Ainsi, le chat est source d'inspiration et évoque l'image d'une femme à Baudelaire.

Au vers 9/10, la comparaison continue : "Son regard / Comme le tien". "Son regard" (vers 9) est placé en contre-rejet, mettant ainsi en relief le mot.

Certains termes désignant le chat puis la femme peuvent être associés : "plonger" / "profond", "métal" / "froid", montrant ainsi la similarité entre les deux êtres.

Le "parfum" au vers 13 évoque aussi l'image de la femme.

Dans le dernier tercet, le lecteur ne sait plus si Baudelaire parle du chat ou de la femme, qui finissent donc par se confondre (au sens de fusionner). Le "corps brun" peut être celui du chat, mais peut aussi faire référence à la maîtresse métisse de Baudelaire, Jeanne Duval.


2. Une menace subtile

Mais dans la fin du poème, il plane une menace subtile.
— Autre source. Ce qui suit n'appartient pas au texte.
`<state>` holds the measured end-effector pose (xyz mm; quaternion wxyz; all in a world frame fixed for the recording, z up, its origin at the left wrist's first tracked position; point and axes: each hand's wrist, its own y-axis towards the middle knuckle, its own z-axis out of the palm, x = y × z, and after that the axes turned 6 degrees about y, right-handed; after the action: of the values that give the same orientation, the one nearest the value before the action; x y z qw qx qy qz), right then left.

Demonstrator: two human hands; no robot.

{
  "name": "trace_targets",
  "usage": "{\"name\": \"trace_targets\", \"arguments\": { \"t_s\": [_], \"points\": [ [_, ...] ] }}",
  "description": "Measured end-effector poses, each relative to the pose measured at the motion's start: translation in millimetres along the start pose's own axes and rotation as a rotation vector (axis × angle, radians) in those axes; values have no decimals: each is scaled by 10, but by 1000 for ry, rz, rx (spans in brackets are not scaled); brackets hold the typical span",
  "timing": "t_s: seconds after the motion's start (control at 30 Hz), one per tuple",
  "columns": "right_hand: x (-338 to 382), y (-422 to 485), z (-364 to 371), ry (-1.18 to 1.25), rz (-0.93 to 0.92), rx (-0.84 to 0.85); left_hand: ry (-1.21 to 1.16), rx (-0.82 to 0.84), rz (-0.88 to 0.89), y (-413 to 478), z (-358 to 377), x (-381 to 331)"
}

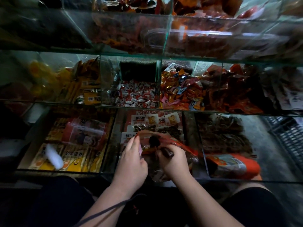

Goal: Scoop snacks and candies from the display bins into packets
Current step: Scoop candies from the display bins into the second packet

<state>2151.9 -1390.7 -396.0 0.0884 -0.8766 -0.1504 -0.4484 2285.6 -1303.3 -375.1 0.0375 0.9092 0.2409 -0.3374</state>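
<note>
A clear plastic packet with a red edge (177,141) hangs open over the lower middle glass bin (118,128), partly filled with dark snacks. My left hand (132,159) pinches the packet's left rim and holds it up. My right hand (173,159) grips a dark scoop handle (167,153); the scoop's dark head (154,141) sits inside the packet's mouth. White-and-orange labelled packs of dark snacks (155,123) lie in the bin under the packet.
Tiers of glass bins rise in front: red-and-white wrapped candies (137,95), orange and gold wrapped sweets (180,92), yellow stick packs (73,151) lower left, dark dried snacks (224,135) lower right with an orange pack (232,164). A dark crate (288,135) stands at far right.
</note>
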Motion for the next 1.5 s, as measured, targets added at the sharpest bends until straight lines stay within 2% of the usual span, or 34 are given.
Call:
{"name": "trace_targets", "arguments": {
  "t_s": [0.07,0.27,0.47,0.63,0.8,0.93,1.07,1.2,1.33,1.5],
  "points": [
    [-32,6,-11,59,94,-34,-6,-7,2,-15,-10,27],
    [9,-92,-24,163,138,9,-36,-74,52,-28,30,12],
    [-49,-46,48,407,281,-75,-26,-1,190,-17,74,-263],
    [-75,-61,-155,724,598,-83,43,151,336,1,251,-716],
    [-81,-97,-364,928,816,-112,103,201,326,46,287,-791],
    [-39,-113,-290,1213,772,-84,112,179,302,45,250,-737],
    [12,-103,-301,1287,751,-51,69,131,298,39,171,-752],
    [42,-67,-368,1333,743,-11,-26,12,256,74,-51,-797],
    [42,-103,-633,1213,610,-52,-170,-136,146,115,-412,-730],
    [186,-253,-1075,1122,438,-164,-378,-214,68,18,-763,-628]
  ]
}}
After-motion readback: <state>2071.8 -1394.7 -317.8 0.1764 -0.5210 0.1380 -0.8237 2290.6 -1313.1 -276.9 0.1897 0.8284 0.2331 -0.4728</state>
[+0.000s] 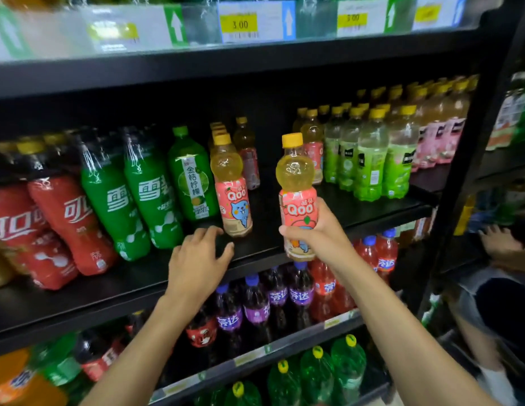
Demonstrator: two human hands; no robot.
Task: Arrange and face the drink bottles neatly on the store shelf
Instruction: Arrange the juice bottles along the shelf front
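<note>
Black metal shelves (358, 206) fill the view, with several boards one above the other and a strip of price tags (240, 24) on the edge of the board above. On the middle board a wide bare part lies between a row of peach drink bottles (232, 189) and a group of light green bottles (369, 159) on the right. This bare part reaches from the front edge back into the dark. A narrow bare band also runs along the front edge to the left.

At the left side of the gap, the front bottle of the peach row stands upright with its label to the front. Just beside it stands a green lemon bottle (192, 177), then wrapped packs of green soda (144, 194) and red cola (65, 218), which lean to the left.

The right hand (317, 232) grips another peach bottle with a yellow cap (296, 183) round the lower part of its label. It is held upright in front of the shelf edge, before the gap.

The left hand (197, 259) is over the front edge with spread, relaxed fingers and holds nothing. Its fingertips are very near the base of the standing peach bottle; I cannot tell if they touch.

Below, purple soda bottles (255, 303) stand on the next board. At the far right, another person's hand (498, 238) is near the next rack.
</note>
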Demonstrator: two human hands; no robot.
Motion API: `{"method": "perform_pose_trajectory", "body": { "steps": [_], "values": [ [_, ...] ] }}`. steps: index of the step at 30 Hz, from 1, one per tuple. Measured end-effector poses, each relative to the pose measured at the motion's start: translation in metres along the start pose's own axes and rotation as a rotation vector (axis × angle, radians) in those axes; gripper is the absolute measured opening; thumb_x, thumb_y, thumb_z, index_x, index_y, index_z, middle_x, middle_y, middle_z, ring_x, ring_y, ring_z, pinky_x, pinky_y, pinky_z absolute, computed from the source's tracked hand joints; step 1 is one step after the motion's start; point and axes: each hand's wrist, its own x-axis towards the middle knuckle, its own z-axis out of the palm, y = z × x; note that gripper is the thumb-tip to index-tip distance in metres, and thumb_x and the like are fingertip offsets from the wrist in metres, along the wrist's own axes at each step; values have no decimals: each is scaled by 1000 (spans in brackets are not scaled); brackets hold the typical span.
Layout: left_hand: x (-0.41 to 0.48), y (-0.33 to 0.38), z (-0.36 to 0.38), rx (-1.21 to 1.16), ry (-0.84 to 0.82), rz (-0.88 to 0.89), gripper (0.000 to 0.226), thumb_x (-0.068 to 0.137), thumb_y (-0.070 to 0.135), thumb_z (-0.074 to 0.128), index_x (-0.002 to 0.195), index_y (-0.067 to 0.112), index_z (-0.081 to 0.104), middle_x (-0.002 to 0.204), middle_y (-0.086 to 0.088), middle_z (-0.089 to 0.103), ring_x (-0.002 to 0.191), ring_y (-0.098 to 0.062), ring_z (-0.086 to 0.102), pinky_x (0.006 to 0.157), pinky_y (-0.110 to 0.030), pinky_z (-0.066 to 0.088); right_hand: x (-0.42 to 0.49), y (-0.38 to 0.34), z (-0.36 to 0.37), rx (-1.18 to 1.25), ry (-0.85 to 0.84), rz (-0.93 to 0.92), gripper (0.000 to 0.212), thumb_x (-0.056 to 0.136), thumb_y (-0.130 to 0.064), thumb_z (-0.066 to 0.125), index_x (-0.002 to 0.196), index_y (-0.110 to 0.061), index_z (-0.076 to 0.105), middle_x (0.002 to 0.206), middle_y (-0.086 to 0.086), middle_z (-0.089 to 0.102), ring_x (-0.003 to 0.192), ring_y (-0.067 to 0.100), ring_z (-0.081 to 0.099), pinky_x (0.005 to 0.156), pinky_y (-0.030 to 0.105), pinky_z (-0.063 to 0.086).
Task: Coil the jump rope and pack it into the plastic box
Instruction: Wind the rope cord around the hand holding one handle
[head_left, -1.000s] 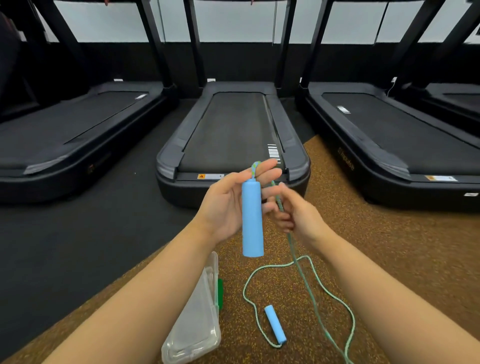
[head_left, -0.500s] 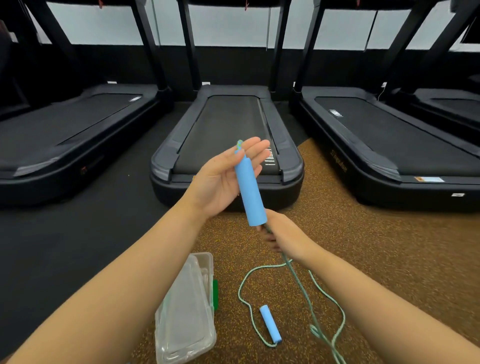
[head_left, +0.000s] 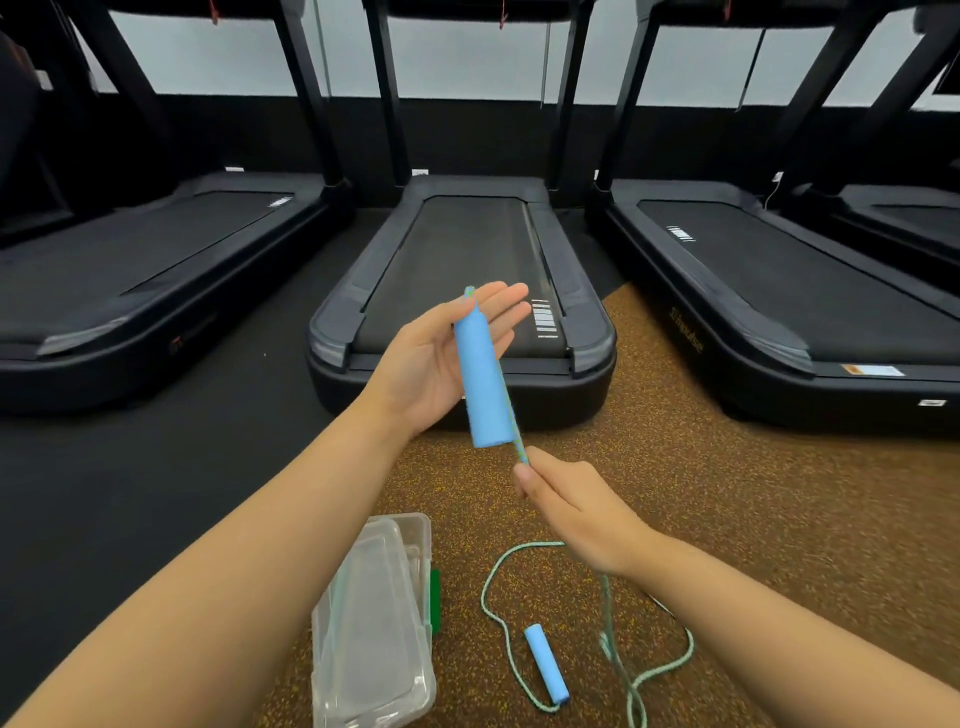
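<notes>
My left hand (head_left: 431, 364) holds one blue foam handle (head_left: 482, 382) of the jump rope, tilted, with the fingers stretched out behind it. My right hand (head_left: 574, 512) pinches the green cord (head_left: 519, 447) just below that handle, and the cord runs taut along the handle's right side. The rest of the cord (head_left: 493, 618) loops loosely on the floor below, ending at the second blue handle (head_left: 546, 665). A clear plastic box (head_left: 374, 634) with a green latch lies on the floor to the left of the loops, lid shut.
I stand on brown speckled rubber flooring (head_left: 753, 519). Black treadmills stand in a row ahead, the nearest one (head_left: 462, 291) directly behind my hands. Dark floor (head_left: 130, 493) lies to the left.
My right hand has slid down from beside the handle's top to below its lower end, pulling the cord along the handle. My left hand has raised and tilted the handle, fingers now extended.
</notes>
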Motion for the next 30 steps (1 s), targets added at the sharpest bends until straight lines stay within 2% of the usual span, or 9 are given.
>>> {"method": "perform_pose_trajectory", "body": {
  "steps": [3, 9, 12, 14, 16, 19, 21, 26, 30],
  "values": [
    [-5, -4, -13, -19, 14, -26, 41, 94, 12, 34, 130, 4, 50, 131, -11, 60, 125, -21, 55, 101, -29, 45, -4, 1, -9, -165, 16, -79, 41, 94, -53, 22, 79, -21, 45, 63, -1, 54, 61, 18, 54, 62, 41, 45],
    [-16, -28, -25, 137, 19, -96, 40, 91, 10, 38, 129, 10, 52, 137, -8, 55, 127, -17, 53, 103, -26, 43, 0, -24, -30, -494, -38, -339, 28, 96, -43, 27, 72, -28, 28, 60, -10, 39, 53, 11, 38, 54, 33, 35],
    [-20, -40, -16, 283, -32, -127, 31, 92, 9, 45, 117, 17, 62, 127, -7, 61, 105, -12, 65, 91, -23, 51, 11, -41, -44, -549, -21, -403, 26, 93, -41, 34, 71, -27, 33, 62, -14, 31, 57, 3, 28, 53, 28, 28],
    [-26, -46, -7, 394, -65, -138, 24, 93, 14, 50, 107, 21, 67, 100, 1, 71, 74, -6, 66, 65, -18, 53, 20, -48, -55, -550, 11, -400, 29, 91, -42, 37, 72, -23, 45, 63, -14, 33, 58, 5, 32, 55, 30, 32],
    [-31, -49, -1, 436, -83, -136, 21, 96, 12, 45, 102, 17, 64, 75, 7, 71, 57, -4, 63, 52, -18, 47, 30, -50, -68, -515, 68, -374, 29, 89, -41, 44, 72, -19, 52, 56, -12, 36, 53, 5, 34, 52, 29, 34],
    [-35, -52, 3, 352, -132, -146, 26, 95, 26, 44, 99, 16, 68, 83, -3, 75, 71, -19, 74, 71, -33, 51, 41, -45, -86, -306, 97, -280, 26, 88, -30, 62, 67, -16, 55, 47, -9, 40, 46, 3, 37, 50, 17, 28],
    [-38, -52, 5, 325, -154, -143, 28, 89, 37, 55, 90, 16, 73, 78, -8, 75, 70, -22, 73, 75, -32, 56, 45, -39, -91, -150, 53, -217, 27, 88, -26, 64, 67, -10, 57, 48, -8, 38, 46, 4, 34, 50, 16, 26],
    [-39, -52, 10, 336, -135, -71, 31, 72, 46, 57, 78, 21, 74, 66, -3, 72, 53, -15, 69, 58, -26, 56, 53, -21, -80, 55, 40, -121, 34, 87, -38, 56, 66, -12, 54, 60, 0, 42, 58, 6, 37, 56, 25, 30],
    [-35, -43, 12, 323, -30, -24, 46, 81, 48, 45, 91, 10, 69, 67, -5, 73, 40, -13, 62, 45, -20, 51, 57, -6, -61, 307, 37, -3, 40, 96, -35, 44, 69, -7, 53, 56, -2, 38, 50, 3, 34, 50, 21, 28]
  ]
}}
Cette menace était exprimée dès le début du poème, puisque le poète était obligé de demander par un impératif au chat : "Retiens les griffes de ta patte". Ainsi, le chat représente une menace, mais celle-ci peut être maitrisée.

Ensuite, la menace vient de la femme, et semble être moins maitrisable ! Dans le premier tercet, le mot "regard" rime avec "dard", montrant ainsi la dangerosité de la femme. Nous pouvons aussi remarquer que la femme est animalisée, car "dard" est un attribut animal ; au contraire, le chat semblait plutôt être humanisé -> les deux convergent donc.

Au vers 11, la menace est réelle : "Profond et froid, coupe et fend comme un dard", avec un rythme ternaire (4/3/3) qui rythme la menace avec une gradation. L'allitération en [f] peut imiter le bruit qu'émettent les chats quand ils sont menaçants.

La menace passe ainsi par le regard, mais plus original, également par l'odorat : "Un air subtil, un dangereux parfum". Ce vers en construit en chiasme, avec une gradation de la menace : "subtil" devient "menaçant", et l'"air" devient un "parfum", senteur plus forte.

Dans le dernier tercet, le rythme est plus saccadé (beaucoup de virgules, des monosyllabes), comme si le poète était moins serein du fait de l'évocation de ces menaces.




Conclusion

    Ainsi, partant d'un éloge du chat et de sa sensualité, Baudelaire dérive par l'imaginaire permis par le chat sur l'image de la femme. Puis à la fin du poème, les deux figures semblent se rejoindre.

    Contrairement à ses autres poèmes sur les chats, Baudelaire montre ici une image plus menaçante de l'animal par analogie avec la femme que le chat évoque.